WHAT YOU WILL DO: Lines containing the string "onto": how many are there below? Answer with the number only.

Records from a data collection
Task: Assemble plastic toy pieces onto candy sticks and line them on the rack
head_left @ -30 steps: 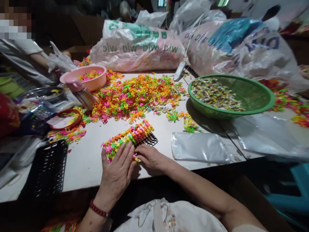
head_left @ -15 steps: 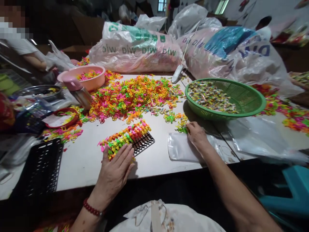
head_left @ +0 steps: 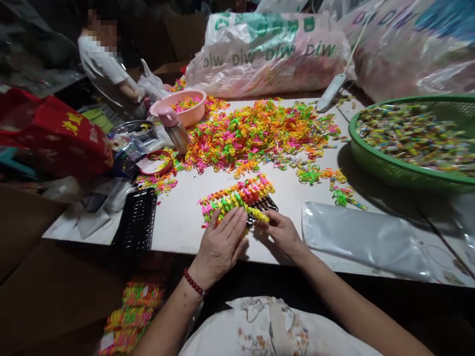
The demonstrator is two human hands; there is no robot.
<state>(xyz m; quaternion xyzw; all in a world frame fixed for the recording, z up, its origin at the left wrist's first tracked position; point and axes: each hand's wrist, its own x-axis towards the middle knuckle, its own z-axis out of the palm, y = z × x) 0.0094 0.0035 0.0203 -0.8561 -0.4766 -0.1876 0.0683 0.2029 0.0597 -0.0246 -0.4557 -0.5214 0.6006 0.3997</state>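
Note:
A black plastic rack [head_left: 267,201] lies on the table, its left part filled with rows of small plastic toys [head_left: 226,200] in yellow, green, orange and pink. My left hand [head_left: 221,242] rests on the near side of these toys, fingers stretched out and lying flat. At the rack's near right side, my right hand [head_left: 284,232] is closed in a pinch on a yellow plastic toy [head_left: 260,216]. Its fingertips are partly hidden. A large loose pile of similar toys [head_left: 245,133] spreads behind the rack.
To the right, a green basket [head_left: 408,173] holds small wrapped pieces; clear plastic bags [head_left: 363,237] lie nearer. At left are an empty black rack [head_left: 135,217], a metal bottle [head_left: 176,133] and a pink basin [head_left: 198,106]. A person [head_left: 107,69] is at the back left.
My right hand has moved left from the few toys beside the plastic bags to the rack, with a yellow toy. My left hand stays on the rack. The view has turned left.

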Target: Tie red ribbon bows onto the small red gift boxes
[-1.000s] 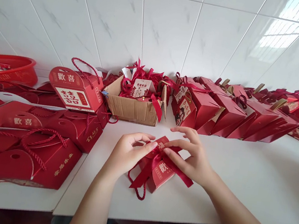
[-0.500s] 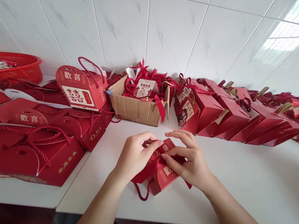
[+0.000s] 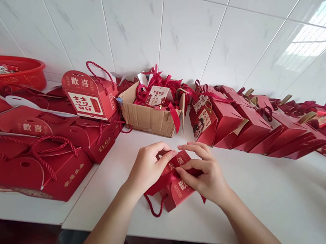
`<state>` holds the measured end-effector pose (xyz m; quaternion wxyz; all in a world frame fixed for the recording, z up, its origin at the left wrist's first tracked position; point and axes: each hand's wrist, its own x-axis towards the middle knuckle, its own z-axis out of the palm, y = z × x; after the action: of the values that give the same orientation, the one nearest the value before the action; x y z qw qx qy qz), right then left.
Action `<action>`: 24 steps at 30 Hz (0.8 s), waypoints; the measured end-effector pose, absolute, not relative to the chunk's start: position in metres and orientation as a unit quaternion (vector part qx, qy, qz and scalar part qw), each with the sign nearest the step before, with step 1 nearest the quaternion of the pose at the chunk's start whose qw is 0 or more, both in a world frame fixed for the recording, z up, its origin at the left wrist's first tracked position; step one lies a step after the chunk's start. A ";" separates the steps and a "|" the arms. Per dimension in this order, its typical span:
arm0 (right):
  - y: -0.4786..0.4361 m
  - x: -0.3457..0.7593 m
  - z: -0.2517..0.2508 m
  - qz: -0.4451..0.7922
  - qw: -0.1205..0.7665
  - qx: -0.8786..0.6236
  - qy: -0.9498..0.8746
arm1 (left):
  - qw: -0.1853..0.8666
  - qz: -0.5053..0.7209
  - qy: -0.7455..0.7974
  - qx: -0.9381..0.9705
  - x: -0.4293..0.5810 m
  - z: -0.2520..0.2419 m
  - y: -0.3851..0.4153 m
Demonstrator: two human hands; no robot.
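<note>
A small red gift box (image 3: 177,195) with gold lettering lies tilted on the white table, its twisted cord handle (image 3: 154,209) looping out at the front left. Across the box runs a wide red ribbon (image 3: 160,181). My left hand (image 3: 149,168) pinches the ribbon between thumb and forefinger over the box's left side. With thumb and forefinger closed, my right hand (image 3: 208,175) pinches the ribbon near the middle of the box, other fingers raised. Exactly how the ribbon passes between the fingertips is partly hidden.
A cardboard box (image 3: 148,118) full of red ribbons and cards stands by the wall. Red gift boxes with cord handles (image 3: 75,174) crowd the left, with a red plastic basket (image 3: 33,75) behind. Several ribbon-tied red boxes (image 3: 253,124) line the back right.
Both hands stay almost in place with small finger movements at the ribbon. The ribbon tail at right has shifted slightly. A red corner now shows at the far right edge.
</note>
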<state>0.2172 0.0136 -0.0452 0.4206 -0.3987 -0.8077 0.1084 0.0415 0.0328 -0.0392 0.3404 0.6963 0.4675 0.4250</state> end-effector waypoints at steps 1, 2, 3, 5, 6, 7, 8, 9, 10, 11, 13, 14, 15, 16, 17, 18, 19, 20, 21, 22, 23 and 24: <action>0.013 0.218 -0.045 0.110 0.424 -0.403 -0.804 | 0.350 0.420 0.464 0.697 0.041 -0.039 0.033; 0.012 0.219 -0.044 0.116 0.427 -0.407 -0.799 | 0.361 0.417 0.461 0.695 0.040 -0.039 0.033; 0.012 0.222 -0.044 0.126 0.430 -0.409 -0.795 | 0.373 0.414 0.459 0.692 0.039 -0.039 0.033; 0.013 0.233 -0.043 0.164 0.437 -0.408 -0.785 | 0.398 0.410 0.461 0.679 0.037 -0.038 0.033; 0.014 0.240 -0.042 0.189 0.441 -0.400 -0.781 | 0.408 0.406 0.463 0.674 0.036 -0.038 0.033; 0.016 0.248 -0.041 0.215 0.443 -0.388 -0.779 | 0.414 0.404 0.466 0.670 0.035 -0.038 0.033; 0.018 0.256 -0.040 0.239 0.442 -0.374 -0.780 | 0.415 0.403 0.469 0.667 0.034 -0.037 0.033; 0.019 0.265 -0.039 0.259 0.434 -0.360 -0.784 | 0.416 0.402 0.472 0.666 0.034 -0.037 0.033; 0.021 0.272 -0.038 0.272 0.419 -0.354 -0.791 | 0.414 0.402 0.474 0.665 0.033 -0.037 0.033; 0.023 0.278 -0.037 0.282 0.398 -0.353 -0.798 | 0.413 0.402 0.476 0.665 0.033 -0.037 0.033; 0.025 0.284 -0.034 0.295 0.354 -0.360 -0.811 | 0.413 0.400 0.479 0.663 0.032 -0.037 0.034; 0.025 0.285 -0.032 0.302 0.336 -0.360 -0.817 | 0.414 0.399 0.480 0.663 0.032 -0.037 0.034; 0.026 0.284 -0.031 0.310 0.323 -0.356 -0.820 | 0.414 0.399 0.481 0.661 0.032 -0.037 0.034; 0.026 0.282 -0.031 0.321 0.316 -0.349 -0.822 | 0.417 0.399 0.481 0.660 0.032 -0.037 0.034; 0.026 0.281 -0.031 0.332 0.312 -0.341 -0.822 | 0.422 0.399 0.479 0.658 0.033 -0.036 0.033; 0.027 0.279 -0.031 0.342 0.310 -0.335 -0.821 | 0.429 0.400 0.476 0.655 0.033 -0.036 0.033; 0.027 0.278 -0.032 0.350 0.310 -0.332 -0.819 | 0.439 0.401 0.471 0.652 0.034 -0.036 0.033; 0.027 0.277 -0.033 0.358 0.310 -0.331 -0.817 | 0.448 0.402 0.466 0.648 0.034 -0.035 0.032; 0.028 0.277 -0.034 0.363 0.310 -0.332 -0.814 | 0.456 0.404 0.462 0.644 0.034 -0.035 0.032; 0.029 0.277 -0.035 0.367 0.311 -0.334 -0.810 | 0.462 0.407 0.459 0.640 0.035 -0.035 0.032; 0.029 0.277 -0.036 0.371 0.315 -0.337 -0.806 | 0.466 0.410 0.458 0.636 0.035 -0.035 0.032; 0.029 0.277 -0.038 0.375 0.322 -0.340 -0.800 | 0.467 0.412 0.459 0.633 0.035 -0.035 0.032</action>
<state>0.2765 0.0293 -0.0376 0.3220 -0.3399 -0.8000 0.3752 0.0353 0.0319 -0.0355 0.4674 0.6331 0.4594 0.4120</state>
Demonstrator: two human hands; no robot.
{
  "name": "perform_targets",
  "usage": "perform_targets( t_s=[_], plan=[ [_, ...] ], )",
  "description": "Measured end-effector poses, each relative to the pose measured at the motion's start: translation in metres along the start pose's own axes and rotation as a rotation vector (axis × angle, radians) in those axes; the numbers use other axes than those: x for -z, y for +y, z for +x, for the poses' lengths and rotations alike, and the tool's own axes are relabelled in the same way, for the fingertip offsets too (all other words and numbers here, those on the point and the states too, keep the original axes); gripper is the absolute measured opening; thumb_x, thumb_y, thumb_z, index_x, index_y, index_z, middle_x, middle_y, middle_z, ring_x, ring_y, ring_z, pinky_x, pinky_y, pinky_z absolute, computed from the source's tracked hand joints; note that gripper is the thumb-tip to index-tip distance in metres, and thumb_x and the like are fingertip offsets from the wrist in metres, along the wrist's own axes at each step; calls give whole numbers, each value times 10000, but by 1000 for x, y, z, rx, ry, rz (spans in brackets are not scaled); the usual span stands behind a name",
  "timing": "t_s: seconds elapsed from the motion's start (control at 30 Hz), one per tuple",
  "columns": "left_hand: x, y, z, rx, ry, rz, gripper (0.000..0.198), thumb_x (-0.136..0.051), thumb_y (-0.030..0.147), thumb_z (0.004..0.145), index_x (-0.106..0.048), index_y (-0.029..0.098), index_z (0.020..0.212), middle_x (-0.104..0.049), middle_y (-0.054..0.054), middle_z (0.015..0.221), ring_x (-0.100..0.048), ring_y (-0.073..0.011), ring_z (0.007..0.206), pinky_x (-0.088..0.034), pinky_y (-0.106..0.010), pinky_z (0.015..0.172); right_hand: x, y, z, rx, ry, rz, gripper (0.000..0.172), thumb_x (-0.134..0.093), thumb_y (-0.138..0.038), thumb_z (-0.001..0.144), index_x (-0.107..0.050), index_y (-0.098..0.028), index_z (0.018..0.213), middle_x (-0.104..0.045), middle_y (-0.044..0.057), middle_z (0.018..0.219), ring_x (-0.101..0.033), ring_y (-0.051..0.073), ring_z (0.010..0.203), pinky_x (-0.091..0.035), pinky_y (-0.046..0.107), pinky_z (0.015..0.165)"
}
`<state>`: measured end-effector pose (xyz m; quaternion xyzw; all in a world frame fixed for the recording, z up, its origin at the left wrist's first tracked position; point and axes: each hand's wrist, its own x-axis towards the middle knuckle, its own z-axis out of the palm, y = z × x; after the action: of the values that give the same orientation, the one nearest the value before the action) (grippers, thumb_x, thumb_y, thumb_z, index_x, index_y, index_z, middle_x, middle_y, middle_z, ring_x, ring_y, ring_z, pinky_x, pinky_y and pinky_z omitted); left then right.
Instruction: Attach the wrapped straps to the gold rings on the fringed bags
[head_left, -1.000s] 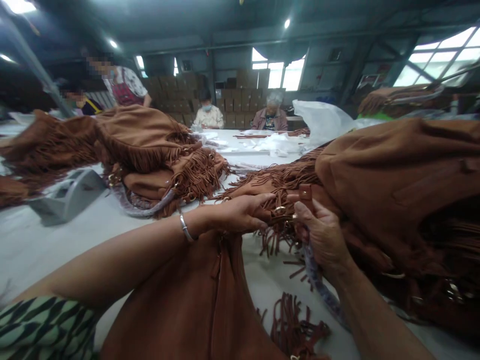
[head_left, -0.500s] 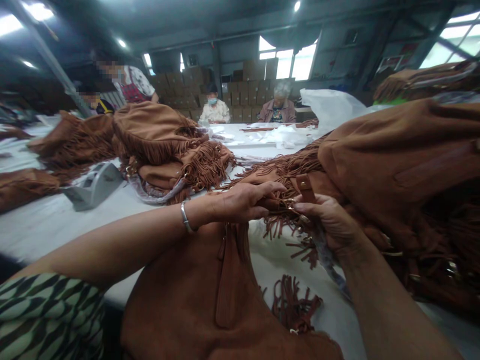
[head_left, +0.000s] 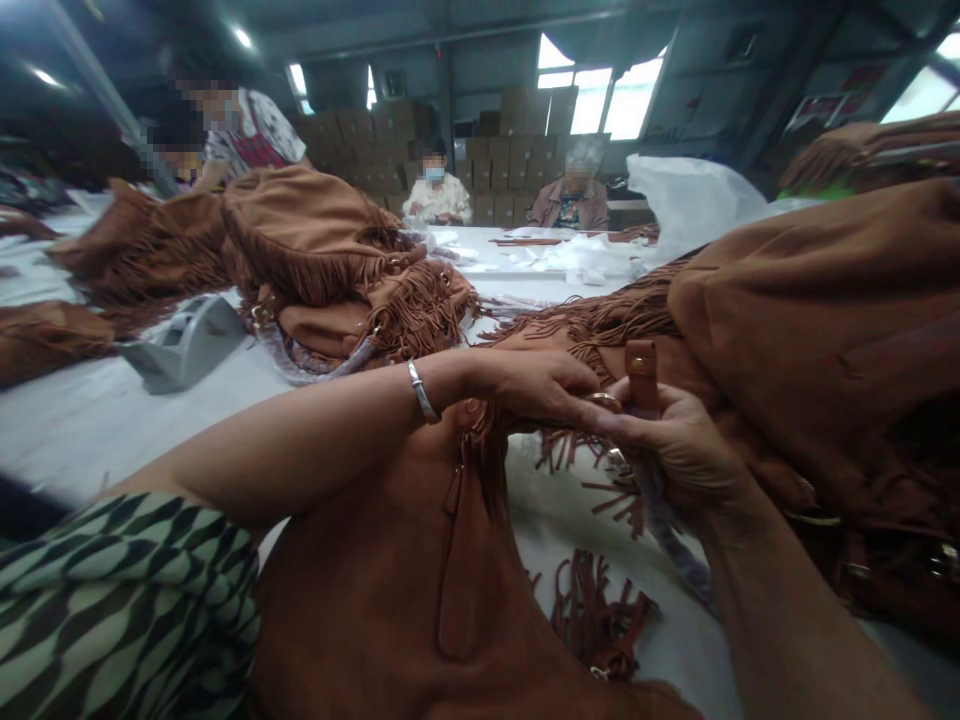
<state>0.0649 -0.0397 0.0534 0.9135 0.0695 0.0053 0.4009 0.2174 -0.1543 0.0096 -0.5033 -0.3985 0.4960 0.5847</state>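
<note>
A brown bag [head_left: 375, 580] with a zip and a long leather pull [head_left: 456, 590] lies right in front of me. Above its upper edge, my left hand [head_left: 544, 388] has its fingers closed on a gold metal ring [head_left: 602, 400]. My right hand [head_left: 686, 440] meets it from the right, closed around a short brown leather tab [head_left: 643, 375] with a stud, which stands upright between thumb and fingers. A plastic-wrapped strap [head_left: 679, 560] hangs below my right hand. Brown tassels [head_left: 600, 610] rest on the white table beside the bag.
Fringed brown bags are piled at the left [head_left: 307, 230] and right [head_left: 832, 290]. A grey tape dispenser [head_left: 184, 340] stands on the white table [head_left: 67, 430]. White plastic [head_left: 690, 195] lies farther back. Several people sit or stand beyond, before stacked cartons [head_left: 510, 160].
Both hands have shifted slightly right in the view and come closer together. The leather tab now stands more upright, and the ring shows more plainly between the fingers.
</note>
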Motion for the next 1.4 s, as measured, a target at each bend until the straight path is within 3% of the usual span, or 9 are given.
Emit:
perform_targets(
  t_s=[0.07,0.13,0.33,0.5,0.63,0.8,0.9,1.17,1.4],
  plan=[
    [-5,-5,-2,2,-154,-26,336,-559,463,821,-621,133,807,-554,13,733,-508,-115,703,-416,-223,651,-4,2,0,38,-6,-62,322,-859,-213,461,-606,-167,655,-574,-30,582,-492,83,458,-392,185,408],
    [-9,-10,-5,28,-206,-186,321,-566,450,823,-619,135,794,-552,10,721,-507,-114,685,-421,-223,640,-8,4,-1,66,-25,-112,311,-855,-226,470,-609,-169,651,-561,-32,570,-478,83,451,-377,187,398],
    [-14,-20,-15,71,-169,-630,307,-600,450,810,-648,148,837,-599,-24,783,-538,-134,723,-462,-249,701,-14,7,-1,231,14,-246,213,-814,-209,531,-623,-174,620,-544,-33,582,-486,91,510,-400,198,466],
    [-20,-31,-22,71,-163,-731,255,-683,377,749,-652,153,868,-575,-15,785,-513,-130,752,-435,-239,730,-17,11,1,288,-34,-308,155,-776,-182,553,-632,-176,610,-578,-8,626,-521,120,557,-437,221,499],
    [-29,-35,-25,-29,7,-578,238,-671,353,758,-635,132,839,-498,9,721,-444,-98,679,-376,-216,622,-12,12,3,203,-4,-235,166,-795,-196,548,-653,-187,635,-581,-11,632,-528,117,551,-444,221,491],
    [-46,-31,-21,-2,480,-283,285,-712,354,713,-569,116,654,-425,41,636,-382,-67,601,-308,-204,550,-2,15,10,56,129,-129,215,-807,-229,527,-670,-199,690,-575,-20,574,-492,98,464,-380,201,402],
    [-57,-29,-17,9,638,-110,302,-738,339,686,-550,125,586,-444,42,616,-414,-72,606,-313,-207,554,-1,18,16,19,157,-114,184,-778,-236,534,-664,-190,671,-507,-42,488,-399,63,391,-299,178,355],
    [-73,-28,-12,64,741,233,178,-724,269,666,-603,154,605,-519,20,666,-465,-106,673,-317,-231,577,7,10,17,60,219,-99,70,-719,-195,567,-674,-193,621,-517,-22,520,-378,61,399,-251,188,355],
    [-77,-30,-12,44,772,384,113,-672,235,679,-617,149,633,-537,1,694,-465,-118,681,-327,-245,578,6,10,11,-136,19,-247,225,-763,-344,600,-669,-139,605,-493,-13,478,-360,50,401,-228,177,366]
  ],
)
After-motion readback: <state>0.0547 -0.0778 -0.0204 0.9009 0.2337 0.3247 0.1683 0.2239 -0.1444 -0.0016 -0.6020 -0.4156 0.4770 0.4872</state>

TASK OUTPUT: 2